3M replied that it is going “above and beyond” to boost production of N95 masks for the U.S. market, raising U.S. production by more than 50 percent, from 22 million in January to 35 million in March, and expects to reach 50 million in June with the entire increase being distributed in the United States.

3M also challenged the order to halt the export of respirators from the U.S. to Canada and Latin American markets — it has traditionally exported about 6 million masks a month to them — arguing that it would have “significant humanitarian implications” and would undercut U.S. security as other countries halt exports to the U.S. in response.

3M warned that “If that were to occur, the net number of respirators being made available to the United States would actually decrease,” pointedly noting that it had secured approval from China to export to the U.S. 10 million N95 respirators that it manufactures there.
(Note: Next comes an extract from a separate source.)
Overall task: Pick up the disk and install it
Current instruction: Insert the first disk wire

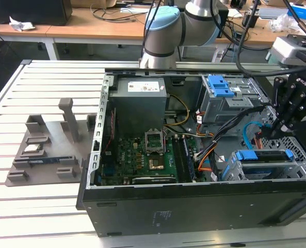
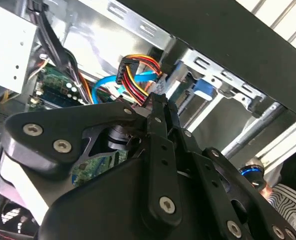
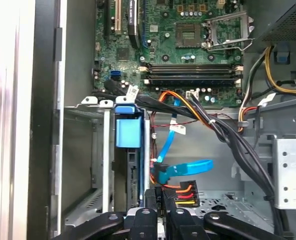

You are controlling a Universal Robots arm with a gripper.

This is the reality of global supply chains. As much as 80 percent of active pharmaceutical ingredients used in the U.S. are sourced globally. Asia produces up to 50 percent of N95 masks as well as the raw materials and fabrics for N95 masks manufactured elsewhere and a large majority of isolation gowns. U.S. threats to cut off Canada ring hollow when a Canadian mill is the world’s only producer of K10S, a paper pulp used to make surgical masks and gowns. It may be time to rebuild national supply chains but there isn’t time to do that in the middle of a crisis.

Japan has taken both approaches, setting a goal of securing 600 million masks per month by March, with domestic producers providing 100 million masks per week. To reach that total, the government prodded mask manufacturers to increase production, and provided subsidies for other companies to get in the game.

Sharp, for example, has converted a clean room at one of its factories for mask production and it’s expected turn out a half million masks a day. The government also set a target of importing 1 million masks a week by April 1, and that number will rise to 20 million masks per week in April.

Risking its own supplies is an obvious flaw in the U.S. strategy. But there is a second, more appalling problem: During a global pandemic, the U.S. is banning the export and seizing shipments of critical equipment lawfully contracted and paid for by friends, allies and neighbors. That does not tarnish, erode or undercut U.S. leadership — it destroys it. Until now, “America First” was merely uninformed, self-indulgent rhetoric. Now, it has become a tool to physically endanger U.S. friends and partners.


Brad Glosserman is deputy director of and visiting professor at the Center for Rule Making Strategies at Tama University as well as senior adviser (nonresident) at Pacific Forum.